Version Note Regarding 2.1.4 and 2.2.0

There was technically a violation of semver. An api that was renamed in 2.1.4 should only have been deprecated. 2.2.0 fixes this by changing the name back.

In JetStreamSubjectConfiguration.Builder, ackMode() was incorrectly renamed to ackBehavior()

This has been "fixed" as in

Bob Slydell: "We, uh, we fixed the glitch. So he won't be receiving a paycheck anymore, so it'll just work itself out naturally."

Very sorry, we appreciate your understanding, at least we didn't steal your stapler. Red Swingline

Builders

There are fluent builders throughout the code.

1. The only way to supply connection information is through a Properties object instance or a Properties file. More details can be found in the Connection Properties section of this document.

  • If neither a Properties object nor a file are supplied, connections will be attempted insecurely to the default url, nats://localhost:4222.
  • The properties are used to create a JNats client Options object.

2. When configuring JetStream, if your stream has a domain or prefix, you can supply options used to create a JetStreamOptions object. More details can be found in the JetStream Options section of this document.

3. You can configure with code or from JSON or YAML files, or a combination.

Since a configuration property can be set from a property and can be set directly with a fluent builder method, the last one called will be used. For example, there is a property sink_converter_class_name where you can specify the sink converter class. If first you call jsonConfigFile(...) with a file that has that key, and then you call sinkConverterClass(...) the value set with sinkConverterClass method will be used.

4. Some builders have both "set" and "add" methods.

  • If you set(...) you replace whatever was in place before with the new configuration.
  • If you add(...) you append the new configuration to whatever was already set or added.

Connection Properties

There are two ways to configure connection properties.

1. Passing a file location via .connectionPropertiesFile(String) This is probably the most likely way that you will configure the connection.

Configuration files must be available on all Flink nodes that might run execute the job, otherwise, an IOException will be thrown when trying to open the file, and the node will fail to run.

NatsSink<String> sink = new NatsSinkBuilder<String>()
    ...
    .connectionPropertiesFile("/path/to/connection.properties")
    ...        
    .build();

2. Passing a Properties object prepared in code .connectionProperties(Properties)

When the properties are prepared in code and given as an object, it is serialized during construction so it can be sent over the wire to nodes that will be running instances of sink or source.
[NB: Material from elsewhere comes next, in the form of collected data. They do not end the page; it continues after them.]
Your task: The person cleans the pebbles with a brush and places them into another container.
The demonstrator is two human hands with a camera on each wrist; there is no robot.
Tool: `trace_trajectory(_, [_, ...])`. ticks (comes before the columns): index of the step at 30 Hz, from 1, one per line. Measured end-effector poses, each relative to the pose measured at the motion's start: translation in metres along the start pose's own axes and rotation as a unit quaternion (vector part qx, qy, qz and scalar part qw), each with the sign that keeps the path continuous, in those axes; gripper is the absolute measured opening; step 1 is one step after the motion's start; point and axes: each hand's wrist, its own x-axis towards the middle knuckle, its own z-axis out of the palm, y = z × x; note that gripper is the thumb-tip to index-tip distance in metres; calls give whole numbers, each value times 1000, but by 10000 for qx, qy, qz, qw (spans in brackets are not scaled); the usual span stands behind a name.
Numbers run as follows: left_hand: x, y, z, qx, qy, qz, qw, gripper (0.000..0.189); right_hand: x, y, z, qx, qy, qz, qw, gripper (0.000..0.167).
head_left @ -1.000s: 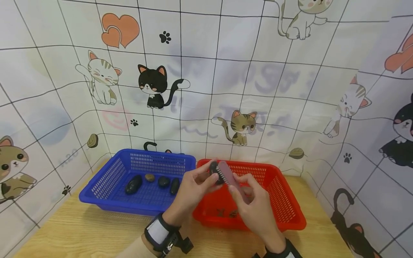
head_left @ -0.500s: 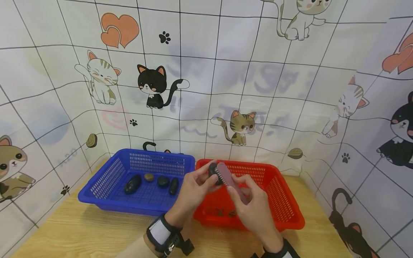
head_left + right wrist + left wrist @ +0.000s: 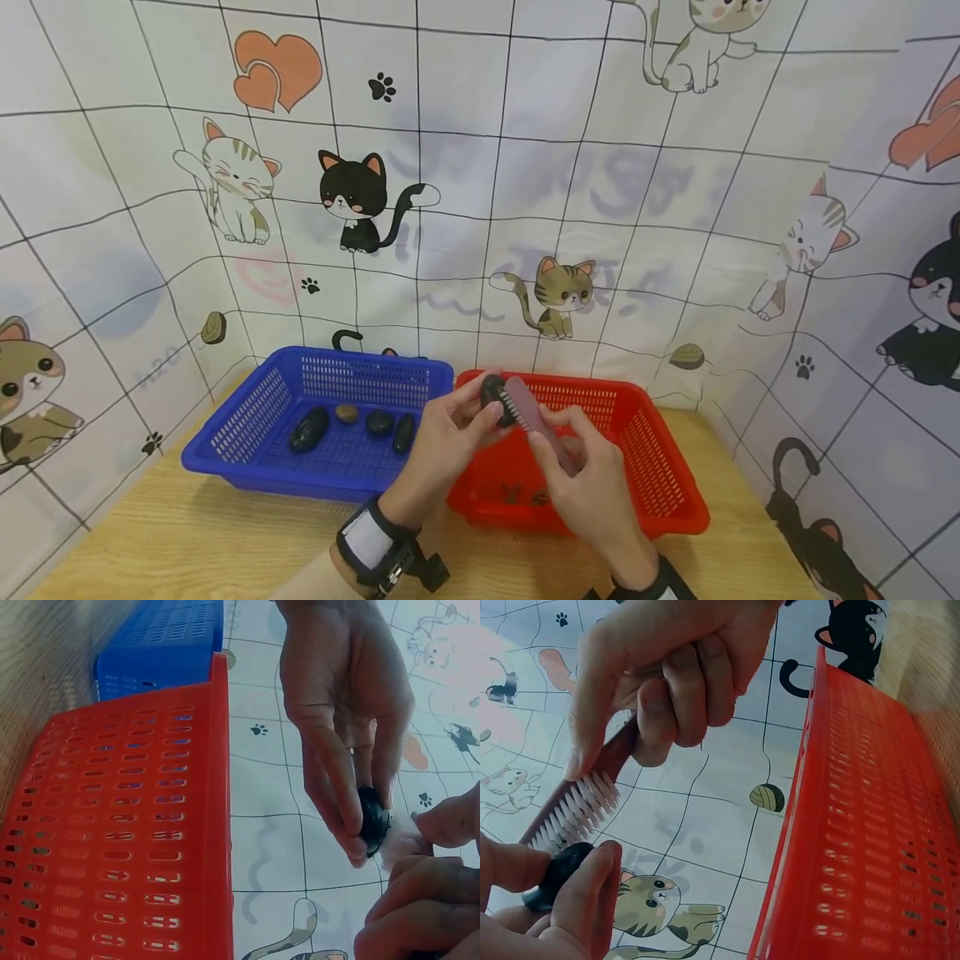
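Observation:
My left hand [image 3: 448,429] pinches a smooth black stone [image 3: 495,398] between thumb and fingers, above the near left part of the red basket. In my right hand [image 3: 594,479] is a brush [image 3: 536,412] with a dull pink back and pale bristles, gripped by its handle end. The bristles face the stone and meet its side. In the left wrist view the bristles [image 3: 574,812] stand right at the top of the black stone [image 3: 559,876]. The right wrist view has the stone [image 3: 373,817] between left fingertips, with the bristles blurred beside it.
A blue basket [image 3: 300,477] on the left holds several dark stones [image 3: 310,429] and a small brown stone [image 3: 347,413]. The red basket [image 3: 678,492] stands close beside it, with small dark bits in its bottom. Both are on a wooden table [image 3: 247,546] before a cat-patterned cloth [image 3: 465,167].
Both hands stay over the red basket, holding the stone and brush. The stone and left hand shift very slightly; the brush barely moves against the stone.

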Motion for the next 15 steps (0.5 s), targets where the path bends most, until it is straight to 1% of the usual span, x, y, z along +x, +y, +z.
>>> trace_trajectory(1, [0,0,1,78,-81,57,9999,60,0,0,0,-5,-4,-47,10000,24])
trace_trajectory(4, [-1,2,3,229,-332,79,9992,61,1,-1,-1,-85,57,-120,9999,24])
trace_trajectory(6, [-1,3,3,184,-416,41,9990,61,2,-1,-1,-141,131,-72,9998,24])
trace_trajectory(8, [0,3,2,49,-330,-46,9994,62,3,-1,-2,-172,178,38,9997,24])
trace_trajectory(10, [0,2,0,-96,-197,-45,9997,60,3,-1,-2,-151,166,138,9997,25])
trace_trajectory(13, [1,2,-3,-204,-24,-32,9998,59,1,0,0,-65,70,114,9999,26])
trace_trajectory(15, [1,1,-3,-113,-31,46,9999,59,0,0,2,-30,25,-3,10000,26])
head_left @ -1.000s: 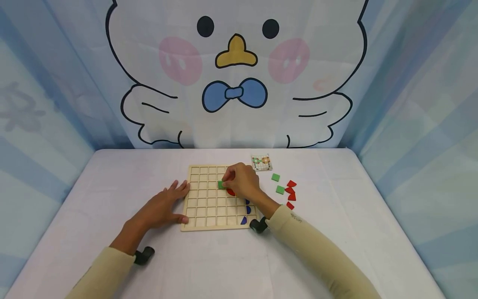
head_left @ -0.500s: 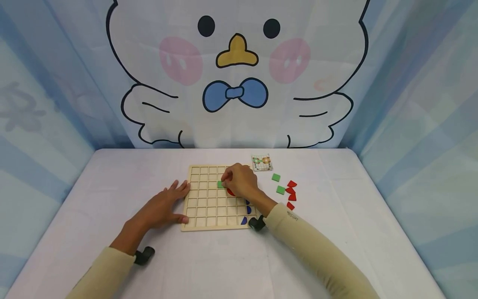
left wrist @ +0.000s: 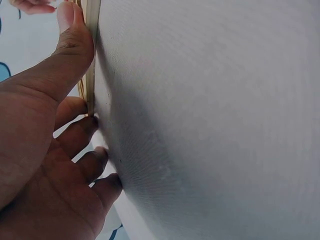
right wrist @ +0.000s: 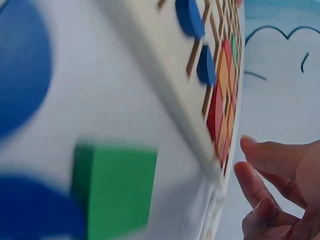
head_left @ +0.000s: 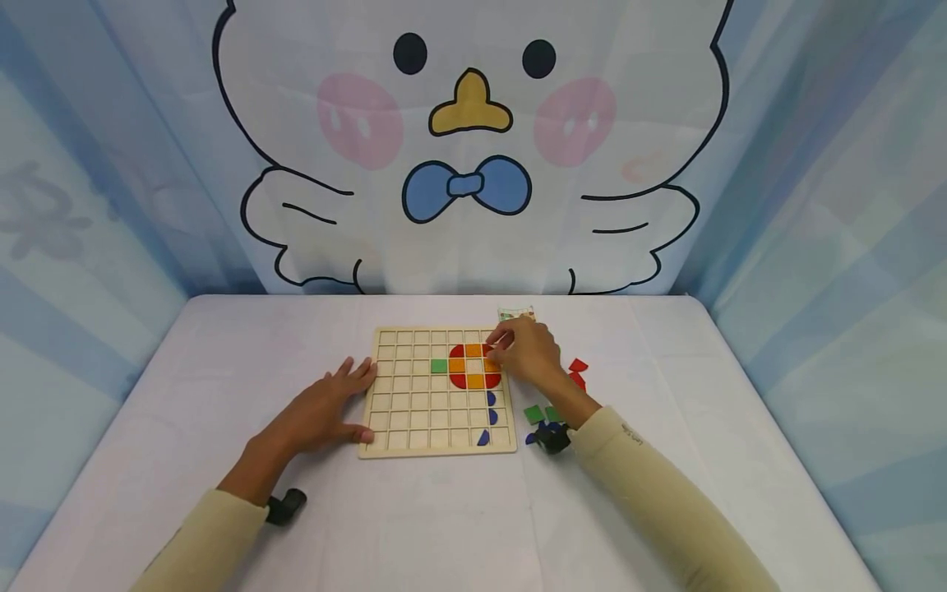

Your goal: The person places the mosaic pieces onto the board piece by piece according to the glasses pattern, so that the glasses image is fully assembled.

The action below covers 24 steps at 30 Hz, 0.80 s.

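Note:
A square wooden grid board lies on the white table. My left hand rests against its left side, fingers spread and thumb at the near left corner; the left wrist view has the thumb along the board's edge. One green square tile sits in a cell, beside a ring of red corner pieces and orange squares. Over the board's upper right edge hovers my right hand, covering part of that ring. In the right wrist view its thumb and forefinger are apart, holding nothing.
Several blue pieces lie in the board's right columns. Right of the board are loose green squares, more blue pieces and red pieces, partly behind my right arm. A small pattern card lies behind my right hand.
My right hand has let go of the green square tile, which stays in its cell, and has moved right to the board's edge. My left hand has stayed put.

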### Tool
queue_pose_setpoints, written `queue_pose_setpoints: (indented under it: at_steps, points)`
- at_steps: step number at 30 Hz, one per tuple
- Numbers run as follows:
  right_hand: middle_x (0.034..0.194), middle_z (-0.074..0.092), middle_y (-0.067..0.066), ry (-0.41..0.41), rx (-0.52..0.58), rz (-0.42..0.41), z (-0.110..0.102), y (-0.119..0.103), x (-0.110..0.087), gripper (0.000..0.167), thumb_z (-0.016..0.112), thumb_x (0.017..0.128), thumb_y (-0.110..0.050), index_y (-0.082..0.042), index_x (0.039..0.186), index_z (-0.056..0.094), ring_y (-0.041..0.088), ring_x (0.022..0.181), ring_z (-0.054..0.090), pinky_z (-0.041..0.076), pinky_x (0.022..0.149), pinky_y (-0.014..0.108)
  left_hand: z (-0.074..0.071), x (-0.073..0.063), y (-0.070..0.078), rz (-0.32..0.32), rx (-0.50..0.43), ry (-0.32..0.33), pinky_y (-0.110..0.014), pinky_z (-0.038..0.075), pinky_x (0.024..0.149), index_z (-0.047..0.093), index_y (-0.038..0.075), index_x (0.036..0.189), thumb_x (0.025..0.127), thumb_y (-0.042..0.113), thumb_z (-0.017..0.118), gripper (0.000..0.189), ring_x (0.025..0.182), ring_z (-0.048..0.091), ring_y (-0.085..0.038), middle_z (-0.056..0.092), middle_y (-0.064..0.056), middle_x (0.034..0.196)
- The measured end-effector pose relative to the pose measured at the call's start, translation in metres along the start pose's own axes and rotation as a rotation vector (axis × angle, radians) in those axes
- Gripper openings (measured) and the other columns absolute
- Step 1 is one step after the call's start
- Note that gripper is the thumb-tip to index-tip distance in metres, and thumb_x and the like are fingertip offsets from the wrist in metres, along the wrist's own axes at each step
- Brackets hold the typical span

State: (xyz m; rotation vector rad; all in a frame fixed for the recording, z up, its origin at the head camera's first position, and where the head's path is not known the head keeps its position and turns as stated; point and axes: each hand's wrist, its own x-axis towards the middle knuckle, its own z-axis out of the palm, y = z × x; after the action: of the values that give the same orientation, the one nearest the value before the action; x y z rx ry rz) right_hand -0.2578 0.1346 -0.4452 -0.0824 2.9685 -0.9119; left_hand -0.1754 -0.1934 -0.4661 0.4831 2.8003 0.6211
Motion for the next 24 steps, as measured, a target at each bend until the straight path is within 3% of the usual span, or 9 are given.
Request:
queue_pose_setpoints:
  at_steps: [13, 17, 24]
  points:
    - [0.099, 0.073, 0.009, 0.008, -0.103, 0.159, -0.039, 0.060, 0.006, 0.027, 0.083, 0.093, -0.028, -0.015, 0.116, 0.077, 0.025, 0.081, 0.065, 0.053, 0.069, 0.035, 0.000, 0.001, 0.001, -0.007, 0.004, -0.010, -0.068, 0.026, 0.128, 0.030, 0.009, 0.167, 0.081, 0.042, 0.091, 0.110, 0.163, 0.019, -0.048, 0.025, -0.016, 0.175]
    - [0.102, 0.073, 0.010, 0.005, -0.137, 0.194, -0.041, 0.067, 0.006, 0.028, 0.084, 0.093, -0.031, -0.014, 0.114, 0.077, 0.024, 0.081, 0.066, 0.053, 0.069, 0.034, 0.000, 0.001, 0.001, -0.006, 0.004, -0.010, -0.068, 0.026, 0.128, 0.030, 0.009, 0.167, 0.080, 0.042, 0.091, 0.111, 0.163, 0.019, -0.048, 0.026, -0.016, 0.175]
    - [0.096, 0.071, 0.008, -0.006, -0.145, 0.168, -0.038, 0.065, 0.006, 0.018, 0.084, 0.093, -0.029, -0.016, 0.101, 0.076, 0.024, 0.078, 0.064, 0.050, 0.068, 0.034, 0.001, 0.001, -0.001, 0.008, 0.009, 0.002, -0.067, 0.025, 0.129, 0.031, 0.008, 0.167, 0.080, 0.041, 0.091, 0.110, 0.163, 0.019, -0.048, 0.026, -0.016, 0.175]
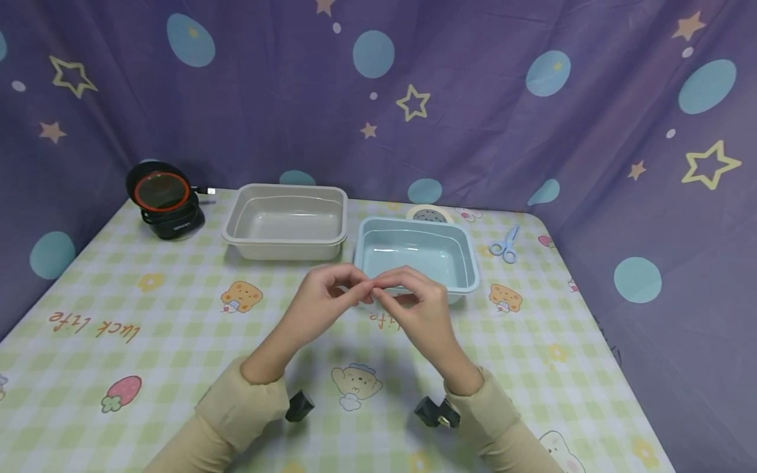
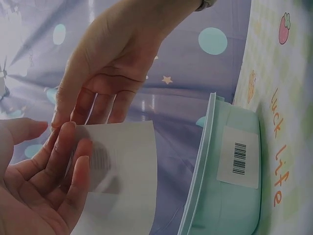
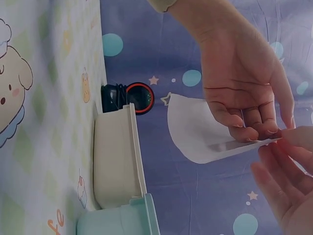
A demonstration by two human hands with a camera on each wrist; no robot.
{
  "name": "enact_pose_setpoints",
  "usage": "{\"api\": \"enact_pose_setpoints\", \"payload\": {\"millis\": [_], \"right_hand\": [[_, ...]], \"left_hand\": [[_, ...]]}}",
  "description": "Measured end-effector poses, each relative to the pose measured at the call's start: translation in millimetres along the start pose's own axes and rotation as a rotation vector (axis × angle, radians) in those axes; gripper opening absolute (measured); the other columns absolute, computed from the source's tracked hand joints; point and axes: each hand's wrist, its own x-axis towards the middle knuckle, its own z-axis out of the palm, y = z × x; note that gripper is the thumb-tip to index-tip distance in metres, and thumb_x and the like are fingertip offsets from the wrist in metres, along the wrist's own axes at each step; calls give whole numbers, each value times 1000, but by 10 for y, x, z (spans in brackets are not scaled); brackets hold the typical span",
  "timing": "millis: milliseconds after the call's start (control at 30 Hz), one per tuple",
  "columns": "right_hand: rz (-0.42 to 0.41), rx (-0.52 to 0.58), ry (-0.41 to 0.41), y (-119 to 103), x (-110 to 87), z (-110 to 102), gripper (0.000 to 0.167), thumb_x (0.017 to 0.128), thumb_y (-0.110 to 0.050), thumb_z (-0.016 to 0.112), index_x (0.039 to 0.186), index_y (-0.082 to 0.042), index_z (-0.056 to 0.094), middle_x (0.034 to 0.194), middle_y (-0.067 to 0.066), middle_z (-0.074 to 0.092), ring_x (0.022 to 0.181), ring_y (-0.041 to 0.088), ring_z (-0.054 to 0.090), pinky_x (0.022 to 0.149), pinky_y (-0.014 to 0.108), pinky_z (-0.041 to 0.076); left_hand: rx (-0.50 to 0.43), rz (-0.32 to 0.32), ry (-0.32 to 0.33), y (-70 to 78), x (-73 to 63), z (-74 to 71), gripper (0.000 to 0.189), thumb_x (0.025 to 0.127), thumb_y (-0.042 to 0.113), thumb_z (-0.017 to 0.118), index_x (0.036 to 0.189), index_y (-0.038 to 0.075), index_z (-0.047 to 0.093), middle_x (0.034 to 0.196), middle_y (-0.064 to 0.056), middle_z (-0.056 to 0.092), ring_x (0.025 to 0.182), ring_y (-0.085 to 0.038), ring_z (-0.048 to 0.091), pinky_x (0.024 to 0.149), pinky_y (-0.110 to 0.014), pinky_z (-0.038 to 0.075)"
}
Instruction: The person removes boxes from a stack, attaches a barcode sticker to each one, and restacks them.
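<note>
Fingertips of my left hand (image 1: 322, 299) and right hand (image 1: 420, 305) meet above the near rim of the light blue plastic basin (image 1: 464, 269). Between them, both hands pinch the top edge of a white label sheet (image 2: 134, 166), hidden by the hands in the head view. In the left wrist view, a barcode shows faintly on the sheet near the left fingers (image 2: 78, 188). From the right wrist side the sheet (image 3: 188, 129) looks blank and slightly curved as it hangs. On the basin's side sits a white barcode label (image 2: 238, 159).
A grey plastic basin (image 1: 284, 251) stands left of the blue one. Farther left is a black device (image 1: 171, 220) with a round orange-rimmed face and a cable plug. Light blue scissors (image 1: 504, 246) lie at the right. Behind the blue basin a white roll (image 1: 446, 213) partly shows.
</note>
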Motion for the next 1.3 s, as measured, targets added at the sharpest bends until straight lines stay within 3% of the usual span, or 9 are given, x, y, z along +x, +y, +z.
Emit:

This will reduce the requirement for having a properties file on each instance but at the tradeoff of having this information passed over the wire in normal java object serialization form, which is not necessarily secure.

Properties connectionProperties = ...
NatsSink<String> sink = new NatsSinkBuilder<String>
    ...
    .connectionProperties(connectionProperties)
    ...        
    .build();

For full connection properties see the NATS - Java Client, README Options Properties

Example Connection Properties

This is a simple example Connection Properties File you can review.

This is an example of using properties to set up tls:

io.nats.client.url=tls://myhost:4222
io.nats.client.keyStorePassword=kspassword
io.nats.client.keyStore=/path/to/keystore.jks
io.nats.client.trustStorePassword=tspassword
io.nats.client.trustStore=/path/to/truststore.jks

When a property references a file location, those files must be present on all nodes.

JetStream Options

The following properties can be set in the connection Properties object or file and are required if your streams live in domains. See the server documentation for more info.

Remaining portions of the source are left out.